Beklenen oldu ve R. Tayyip Erdoğan doğrudan halk tarafından, birinci turda Türkiye Cumhuriyeti’nin 12. Cumhurbaşkanı olarak seçildi. Aslında sonuç hiç kimse için sürpriz olmadı. Seçimlere katılım oranının görece düşük olmasının arkasında yatan en önemli saik de buydu. Erdoğan’ı destekleyenler de, karşısında konuşlananlar da onun seçilmesine kesin gözüyle bakıyorlardı. Sonuçta muhtar bile olamaz denen Erdoğan Cumhurbaşkanı oldu.

Her ne kadar, seçimin mağlupları “katılım oranının düşük olduğu”, “kampanya süreçlerinin adil yürütülmediği”, “Erdoğan’ın beklenenden daha az oy aldığı”, “seçimlere şaibe karıştığı” gibi cılız söylemlerle seçimleri itibarsızlaştırma, sonucu değerlesizleştirme gayreti içine girmişlerse de, sonuç da, zafer de çok açık. Erdoğan, siyasi kariyerini taçlandırmış, girdiği bir seçimden daha galibiyetle çıkmış oldu. 45 milyon seçmenin oy kullandığı 30 Mart yerel seçimlerinde 20 milyon 519 bin kişinin oyunu alan Erdoğan, 40 milyon kişinin iştirak ettiği bu seçimde 20 milyon 541 bin kişinin oyunu alarak Çankaya’ya çıktı.

Erdoğan’ın Çankaya’ya çıkacağı herkesin malumu olsa da, seçim gecesi AK Parti Genel Merkezi’nin balkonuna çıktığında ne konuşacağı, toplumun farklı kesimlerine, siyasi rakiplerine ve siyasal gerilim alanlarına nasıl yaklaşacağı merak konusuydu.

Erdoğan konuşmasında 10 Ağustos 2014 seçimlerini, 27 Mayıs vesayet düzenini sona erdiren, yeni bir dönemin başlangıcı olarak değerlendirdi. Kendisine oy verenler yanında, vermeyenlere de teşekkür etti, “sevenlerimiz kadar sevmeyenlerimiz de kazanmıştır” dedi.
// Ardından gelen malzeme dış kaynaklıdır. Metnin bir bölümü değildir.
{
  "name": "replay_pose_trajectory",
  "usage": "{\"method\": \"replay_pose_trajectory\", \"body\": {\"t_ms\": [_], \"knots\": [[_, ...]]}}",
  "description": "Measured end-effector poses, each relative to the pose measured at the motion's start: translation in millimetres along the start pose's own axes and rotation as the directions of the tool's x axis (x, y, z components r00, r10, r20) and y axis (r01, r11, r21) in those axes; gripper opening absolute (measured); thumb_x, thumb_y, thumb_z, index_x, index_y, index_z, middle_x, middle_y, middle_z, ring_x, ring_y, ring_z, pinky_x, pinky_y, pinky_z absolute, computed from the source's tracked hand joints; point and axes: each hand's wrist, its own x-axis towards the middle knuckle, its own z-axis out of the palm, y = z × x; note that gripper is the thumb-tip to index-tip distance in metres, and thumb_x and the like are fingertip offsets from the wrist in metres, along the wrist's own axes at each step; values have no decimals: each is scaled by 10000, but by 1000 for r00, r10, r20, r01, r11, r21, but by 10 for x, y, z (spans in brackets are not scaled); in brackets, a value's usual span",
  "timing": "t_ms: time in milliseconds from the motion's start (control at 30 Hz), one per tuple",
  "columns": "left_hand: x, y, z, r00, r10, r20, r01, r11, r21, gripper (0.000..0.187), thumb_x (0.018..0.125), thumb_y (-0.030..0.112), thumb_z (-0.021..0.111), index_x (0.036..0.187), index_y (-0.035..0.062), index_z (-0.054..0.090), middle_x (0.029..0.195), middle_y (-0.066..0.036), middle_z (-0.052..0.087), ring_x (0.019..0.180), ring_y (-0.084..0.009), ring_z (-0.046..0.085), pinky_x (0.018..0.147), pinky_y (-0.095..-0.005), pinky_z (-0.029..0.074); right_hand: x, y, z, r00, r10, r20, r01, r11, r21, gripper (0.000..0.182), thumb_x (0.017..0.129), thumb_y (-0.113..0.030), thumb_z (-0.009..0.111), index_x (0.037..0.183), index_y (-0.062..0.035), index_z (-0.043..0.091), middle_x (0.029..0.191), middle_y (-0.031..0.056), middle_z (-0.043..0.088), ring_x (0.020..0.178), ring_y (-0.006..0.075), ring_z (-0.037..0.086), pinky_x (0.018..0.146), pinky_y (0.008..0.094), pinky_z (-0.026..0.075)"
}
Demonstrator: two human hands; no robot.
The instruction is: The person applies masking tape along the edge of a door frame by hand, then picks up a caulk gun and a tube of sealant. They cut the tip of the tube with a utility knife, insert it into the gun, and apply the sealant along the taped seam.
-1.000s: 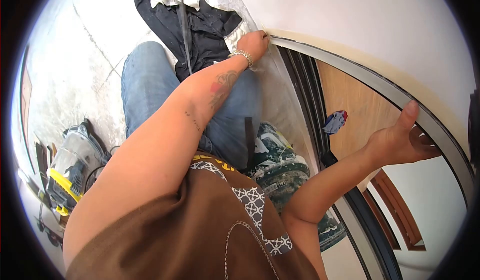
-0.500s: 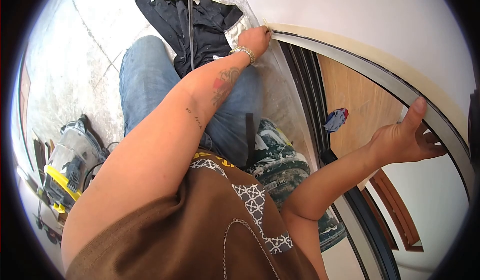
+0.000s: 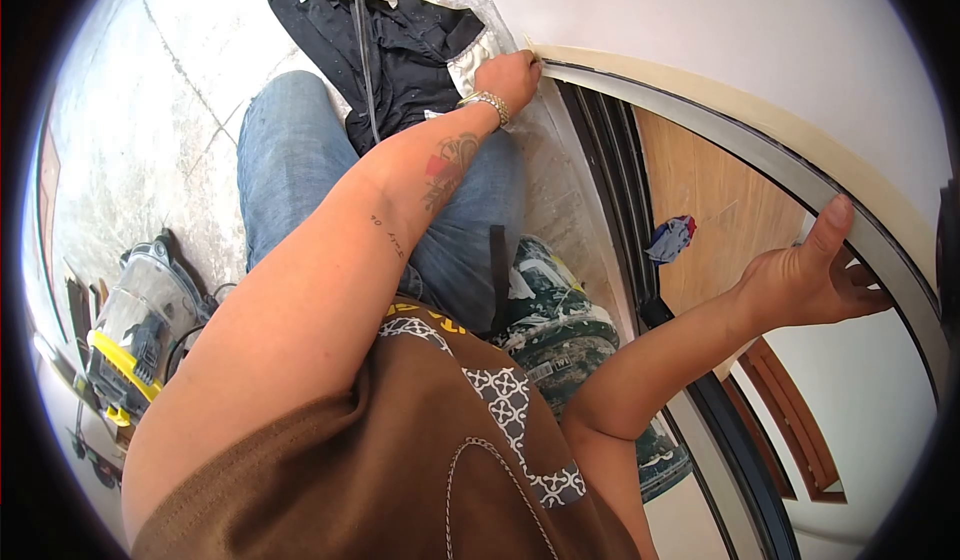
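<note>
Left hand [image 3: 510, 80]: fingers folded closed at the far end of the frame [image 3: 700, 118], by the tip of the beige strip [image 3: 720, 96]; cannot tell what they pinch. Strip lies on the wall [image 3: 750, 20] along the frame's outer edge. Right hand [image 3: 812, 272]: thumb spread from fingers, its tip against the frame. Black cloth [image 3: 425, 65] on floor [image 3: 170, 160], near left hand. Bucket [image 3: 560, 335] beside the thigh.

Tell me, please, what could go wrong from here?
The left hand is curled at the end of the beige strip: a tug might tear it. The right hand, thumb against the frame, could slip or smudge it. The bucket close beside the leg might tip if the person turns.
</note>
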Motion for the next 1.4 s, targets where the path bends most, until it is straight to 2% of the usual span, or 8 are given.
{"method": "replay_pose_trajectory", "body": {"t_ms": [433,500,733,833,933,1000,1333,1400], "knots": [[-13,7,16,1000,0,-18,-1,1000,-17,323,977,388,560,1043,119,726,931,-183,737,906,-393,694,806,-509,537,-53,105,25,999,6,-46,-6,1000,1,957,717,-238,934,1409,65,345,1299,233,535,1216,287,598,1089,423,527],[-29,18,-8,1000,-4,-26,3,999,-33,332,982,398,557,1045,119,726,926,-184,737,900,-392,695,804,-507,536,-67,122,68,998,26,-61,-23,999,42,1159,673,-332,960,1457,113,231,1368,302,439,1340,373,504,1150,508,445],[-25,16,-3,998,27,-53,-28,999,-16,295,963,345,576,1010,106,742,896,-191,739,862,-391,714,790,-514,553,-103,127,108,997,34,-68,-31,999,44,1133,690,-366,948,1449,102,249,1385,297,437,1367,376,483,1152,511,444],[-8,6,1,1000,2,-14,-2,1000,-11,331,980,401,563,1047,123,730,921,-183,737,893,-398,694,800,-512,534,-126,139,163,998,31,-60,-27,997,70,1081,705,-349,941,1437,82,272,1384,273,457,1357,361,495,1142,509,461],[-17,3,26,1000,-5,-23,5,1000,-11,328,979,400,564,1045,125,731,921,-183,738,893,-400,694,801,-513,535,-238,220,231,998,4,-61,-6,999,-39,990,758,-328,907,1424,83,302,1348,257,473,1262,324,553,1096,414,511],[-28,11,15,997,21,-77,-22,1000,-16,300,966,355,578,1007,107,741,877,-200,736,854,-396,715,779,-517,557,-278,273,300,999,-28,-46,30,998,57,1005,768,-325,900,1446,75,275,1367,243,451,1254,306,541,1083,402,513],[-30,30,-23,1000,-16,-19,16,1000,-18,339,981,410,559,1058,127,729,944,-181,741,909,-396,696,805,-511,535,-656,535,480,999,10,-31,-7,994,108,971,790,-191,867,1501,40,249,1416,218,443,1317,298,491,1161,425,432],[-21,15,-13,1000,-3,-18,3,1000,-13,330,980,403,563,1060,130,730,941,-176,743,905,-391,698,801,-504,537,-781,591,531,995,98,10,-99,993,71,1017,771,-133,877,1505,49,197,1452,214,390,1321,306,458,1155,432,396]]}}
Bu seçim sonuçlarının, yeni bir toplumsal sözleşme için bir zemin olarak değerlendirdi. Ve elbette statükonun kaybettiğini ifade etti.

Erdoğan’ın konuşması, daha önceki balkon konuşmalarıyla paralellik gösteriyordu. Konuşma genel bir memnuniyet havası oluşturmakla birlikte, rahatsızlar koalisyonunun keskin kalemleri, kendi mecralarında Erdoğan’ın verdiği mesajların “inandırıcılık problemi”yle malul olduğunu işlemeye başladılar. En temel referansları ise Erdoğan’ın daha önce yaptığı balkon konuşmalarıydı. Cemaat medyası, CHP entelijansyası ve dışarıda bırakılmaktan mustarip sol-liberal kalemler tarafından oluşturulan rahatsızlar koalisyonuna göre Erdoğan, daha önce yaptığı gibi önüne konan metni, inanmadan okudu.
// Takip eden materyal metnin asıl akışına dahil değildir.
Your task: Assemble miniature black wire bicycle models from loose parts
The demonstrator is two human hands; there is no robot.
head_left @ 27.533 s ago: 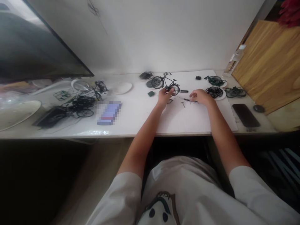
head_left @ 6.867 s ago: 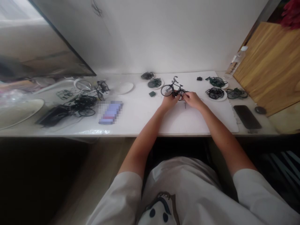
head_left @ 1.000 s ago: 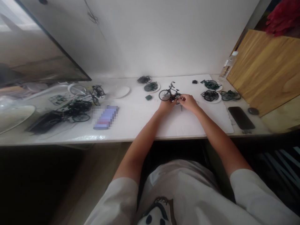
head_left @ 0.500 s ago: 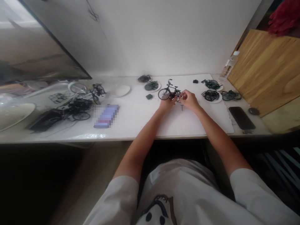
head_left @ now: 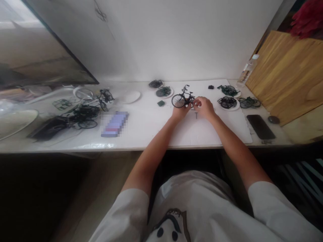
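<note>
A small black model bicycle (head_left: 183, 96) stands upright over the white board (head_left: 151, 122), its front wheel to the left and its handlebar up. My left hand (head_left: 181, 111) is closed around its lower middle, with the fingers partly behind the frame and wheels. At the rear wheel, my right hand (head_left: 204, 107) pinches with thumb and forefinger; whether a small part sits between the fingertips is too fine to make out. A small T-shaped piece (head_left: 196, 115) lies on the board just below my hands.
Plates of dark bicycle parts (head_left: 228, 103) stand at right, others (head_left: 164, 91) at back. A green block (head_left: 160, 103) and a black piece (head_left: 211, 87) lie nearby. More model bicycles (head_left: 85, 114) crowd the left. A dark phone (head_left: 260, 126) and a bottle (head_left: 248, 70) are at right.
The model bicycle has turned slightly, its handlebar and front wheel now a little further right. Both hands stay at nearly the same place on it.
</note>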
Erdoğan düşmanlığı nedeniyle siyaseti okuma becerisini giderek yitiren bu koalisyonun göremediği nokta şu: Erdoğan, AK Parti’yi kurduğu günlerden bu yana tutarlı bir siyasi çizgi izliyor. Bir yandan siyasetin temsil imkanlarını genişletirken, diğer yandan vesayet sistemiyle mücadele ediyor. Fakat çok net bir biçimde toplumla çatışmayı değil, uzlaşmayı esas alıyor. Ne var ki, vesayetle mücadele çerçevesinde çatışmanın gerekli olduğunu düşündüğünde mücadeleden geri durmuyor.
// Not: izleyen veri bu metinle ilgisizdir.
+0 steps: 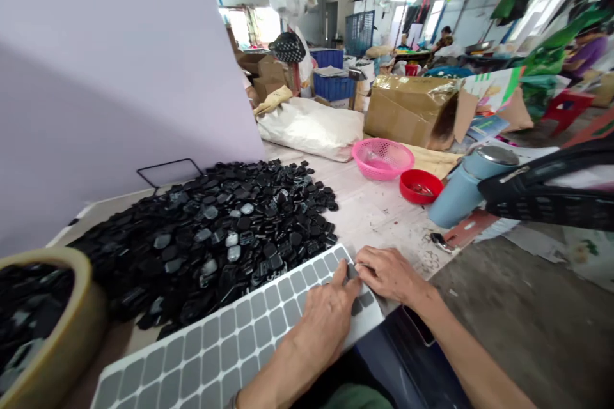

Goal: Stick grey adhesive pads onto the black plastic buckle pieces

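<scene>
Two hands meet at the right end of a white grid tray (230, 345) on the table edge. The left hand (326, 319) presses flat, fingers extended; the right hand (391, 275), at two o'clock from it, pinches something too small to identify. A black parts pile (215, 230) lies at ten o'clock. Pressing each cell squarely seems wise.

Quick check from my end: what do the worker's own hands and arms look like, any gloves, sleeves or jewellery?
Both are bare: the left hand and the right hand wear no gloves and no rings that I can make out. Both forearms are uncovered, with no sleeves in view. Something thin may circle the left wrist, too small to tell.
</scene>
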### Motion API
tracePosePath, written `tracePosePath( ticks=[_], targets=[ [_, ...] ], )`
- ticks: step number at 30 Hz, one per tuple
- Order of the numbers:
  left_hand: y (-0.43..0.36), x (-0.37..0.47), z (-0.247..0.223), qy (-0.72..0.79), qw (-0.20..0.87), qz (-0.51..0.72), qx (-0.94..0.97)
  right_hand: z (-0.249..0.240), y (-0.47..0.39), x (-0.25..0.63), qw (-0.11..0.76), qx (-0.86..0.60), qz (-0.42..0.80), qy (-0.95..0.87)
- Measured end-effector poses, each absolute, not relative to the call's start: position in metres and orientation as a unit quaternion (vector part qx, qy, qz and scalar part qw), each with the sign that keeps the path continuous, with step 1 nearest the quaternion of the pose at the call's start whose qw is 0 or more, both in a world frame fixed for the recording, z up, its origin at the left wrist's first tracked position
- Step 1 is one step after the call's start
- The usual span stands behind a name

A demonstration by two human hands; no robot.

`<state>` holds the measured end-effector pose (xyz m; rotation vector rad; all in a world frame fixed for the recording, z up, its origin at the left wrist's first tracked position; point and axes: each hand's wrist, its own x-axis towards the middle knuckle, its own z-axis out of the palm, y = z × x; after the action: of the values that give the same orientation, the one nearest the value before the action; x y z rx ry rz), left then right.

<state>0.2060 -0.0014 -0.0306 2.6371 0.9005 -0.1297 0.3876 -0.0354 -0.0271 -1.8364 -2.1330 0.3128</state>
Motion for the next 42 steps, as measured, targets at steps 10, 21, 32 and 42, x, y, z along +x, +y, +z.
tracePosePath(
  ticks=[10, 21, 32, 42],
  targets=[
    [-0.010, 0.199, -0.020, 0.293, 0.212, 0.033, 0.932, -0.005, -0.033, 0.397, 0.224, -0.619, 0.150, -0.737],
    [0.046, 0.127, 0.000, 0.540, 0.098, 0.076, 0.832, -0.054, -0.093, 0.402, 0.397, -0.744, 0.292, -0.451],
    [0.059, 0.121, 0.001, 0.522, 0.195, 0.159, 0.815, -0.030, -0.079, 0.348, 0.506, -0.634, 0.410, -0.416],
    [0.004, 0.135, -0.004, 0.354, 0.819, 0.256, 0.373, -0.023, -0.061, 0.281, 0.517, -0.430, 0.610, -0.419]
  ],
)
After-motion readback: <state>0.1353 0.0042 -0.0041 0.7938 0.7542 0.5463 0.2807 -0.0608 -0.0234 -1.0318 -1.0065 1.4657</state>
Hatırlayalım, Erdoğan, gerek 2007 gerekse de 2011 seçim zaferlerinin ardından yaptığı balkon konuşmalarında çok açık ve net bir biçimde uzlaşı ve birlikte yaşama mesajları verdi. Erdoğan 2007’de balkon konuşmasını yaptığında, 27 Nisan Muhtırası ve Cuhmuriyet Mitinglerinin terörize ettiği bir siyasi ortamda partisini başarıya taşımış bir lider olarak, karşısındakileri alt etmiş bir siyasi figür olarak konuşmuştu. Verdiği mesaj ise şuydu: “Milletimiz önemli bir çoğunluğuyla AK Parti’yi toplumsal merkezin adresi olarak tescil etmiştir. Bize oy vermemiş olanların sandıkta verdiği mesajı da anlıyorum. Farklı tercihleriniz demokratik hayatımızın zenginliği”dir.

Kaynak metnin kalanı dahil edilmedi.